_WHAT THIS TASK INVOLVES_: Under this line is some data; print exactly the lines from the one containing "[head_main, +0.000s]" through its last line, without pictures.

_INFORMATION PROVIDED_:
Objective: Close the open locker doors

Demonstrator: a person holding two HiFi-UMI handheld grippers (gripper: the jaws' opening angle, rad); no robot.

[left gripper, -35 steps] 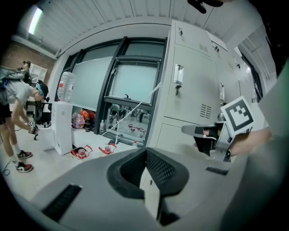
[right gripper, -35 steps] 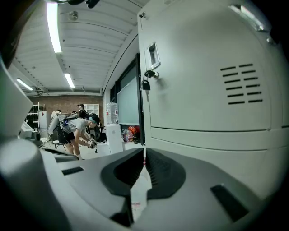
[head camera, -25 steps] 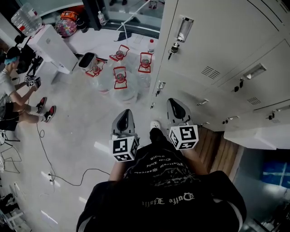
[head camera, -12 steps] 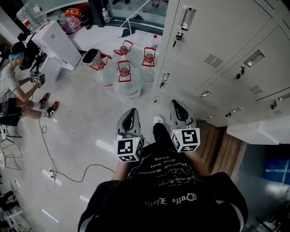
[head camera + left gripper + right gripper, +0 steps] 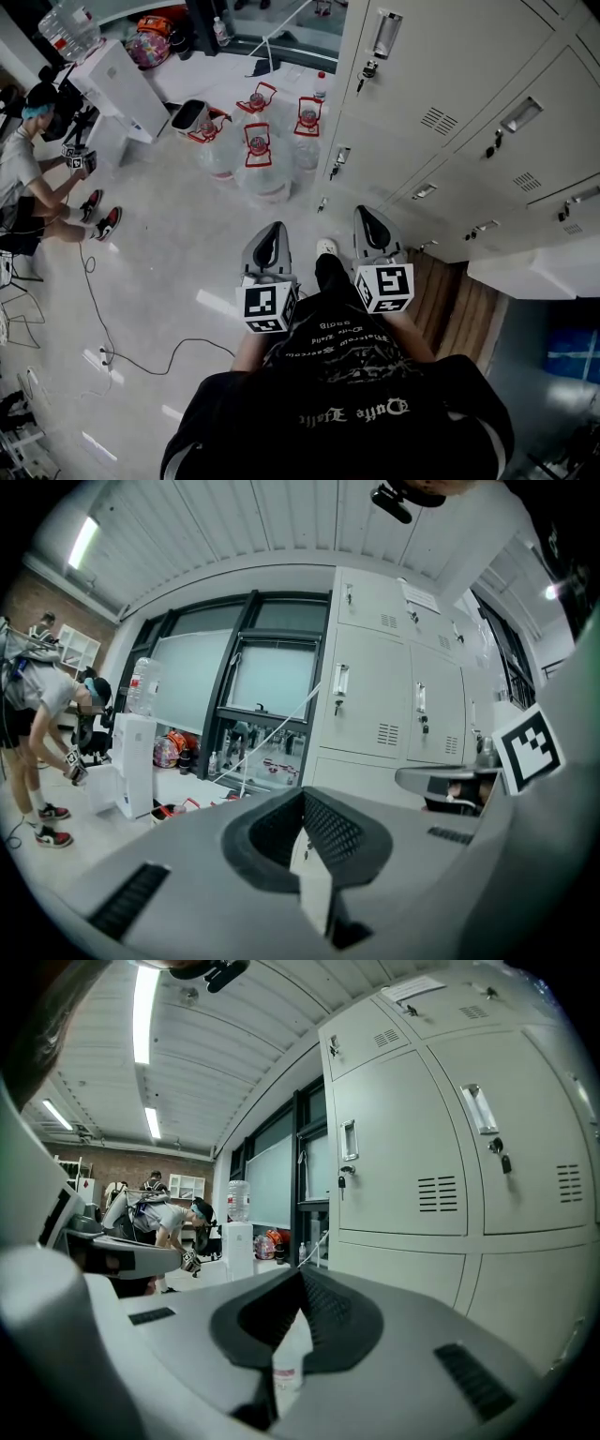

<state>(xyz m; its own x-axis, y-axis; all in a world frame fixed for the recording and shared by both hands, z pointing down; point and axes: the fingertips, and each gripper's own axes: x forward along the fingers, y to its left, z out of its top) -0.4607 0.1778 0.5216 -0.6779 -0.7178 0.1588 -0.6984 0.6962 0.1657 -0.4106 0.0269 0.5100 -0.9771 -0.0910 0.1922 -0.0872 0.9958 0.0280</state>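
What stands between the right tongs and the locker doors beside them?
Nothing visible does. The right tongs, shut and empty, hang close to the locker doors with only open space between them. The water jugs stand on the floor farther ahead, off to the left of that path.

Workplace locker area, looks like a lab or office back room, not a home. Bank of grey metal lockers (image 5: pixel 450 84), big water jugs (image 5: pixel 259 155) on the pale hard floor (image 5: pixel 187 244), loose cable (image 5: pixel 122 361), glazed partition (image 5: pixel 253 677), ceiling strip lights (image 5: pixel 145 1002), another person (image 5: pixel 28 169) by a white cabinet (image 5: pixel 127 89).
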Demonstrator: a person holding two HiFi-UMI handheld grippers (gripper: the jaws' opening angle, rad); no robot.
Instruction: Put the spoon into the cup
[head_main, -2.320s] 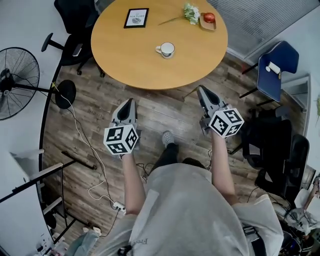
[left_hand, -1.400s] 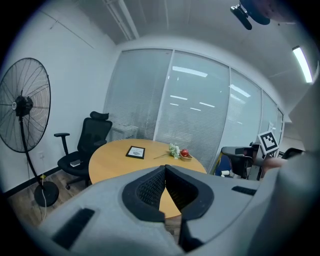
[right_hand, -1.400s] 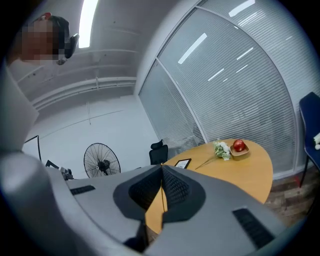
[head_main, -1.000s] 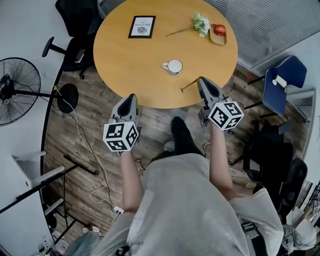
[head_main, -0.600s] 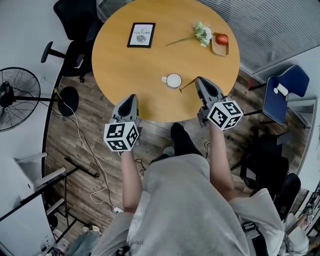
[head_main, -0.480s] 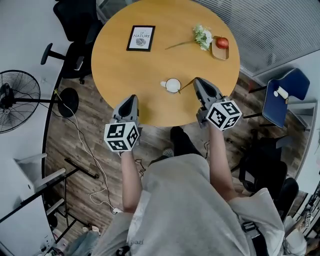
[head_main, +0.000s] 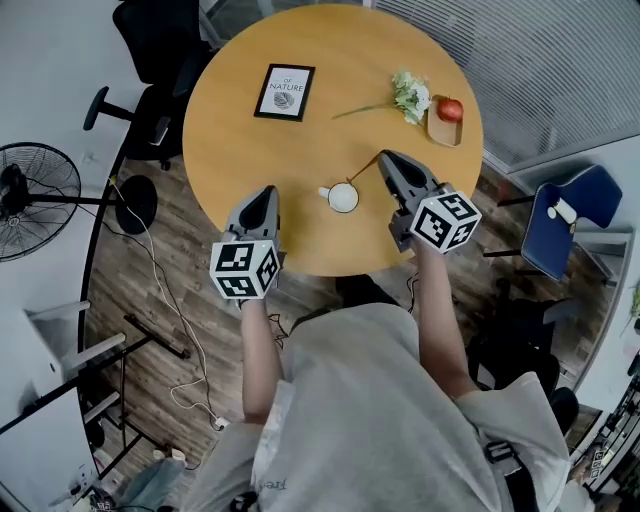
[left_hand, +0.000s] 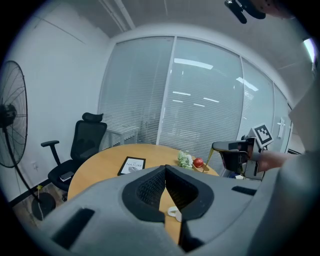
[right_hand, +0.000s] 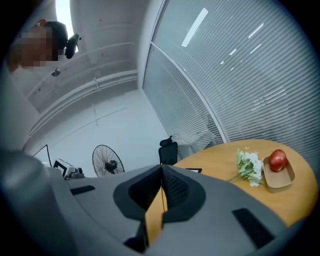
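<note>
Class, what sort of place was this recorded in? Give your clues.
Probably an office meeting room: a round wooden table, a black office chair beside it, and glass walls with blinds.

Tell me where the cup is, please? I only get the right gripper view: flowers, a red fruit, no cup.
Observer: The cup stands on the round table, just left of the right gripper in the head view.
Operator: Is the spoon in it?
Observer: Not yet. The left gripper view shows the spoon hanging slanted from the right gripper, not in the cup.
Operator: And the other gripper?
Observer: The left gripper is shut on nothing, left of the cup.
</note>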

_RESPONSE AREA_:
[head_main, +0.000s] 
[left_hand, +0.000s] 
[right_hand, +0.000s] 
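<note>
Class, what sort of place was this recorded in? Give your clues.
Probably an office meeting room: a round wooden table, a black office chair beside it, and glass walls with blinds.

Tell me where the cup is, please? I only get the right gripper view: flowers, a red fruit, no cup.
Observer: The cup stands on the round table, just left of the right gripper in the head view.
Operator: Is the spoon in it?
Observer: Not yet. The left gripper view shows the spoon hanging slanted from the right gripper, not in the cup.
Operator: And the other gripper?
Observer: The left gripper is shut on nothing, left of the cup.
</note>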

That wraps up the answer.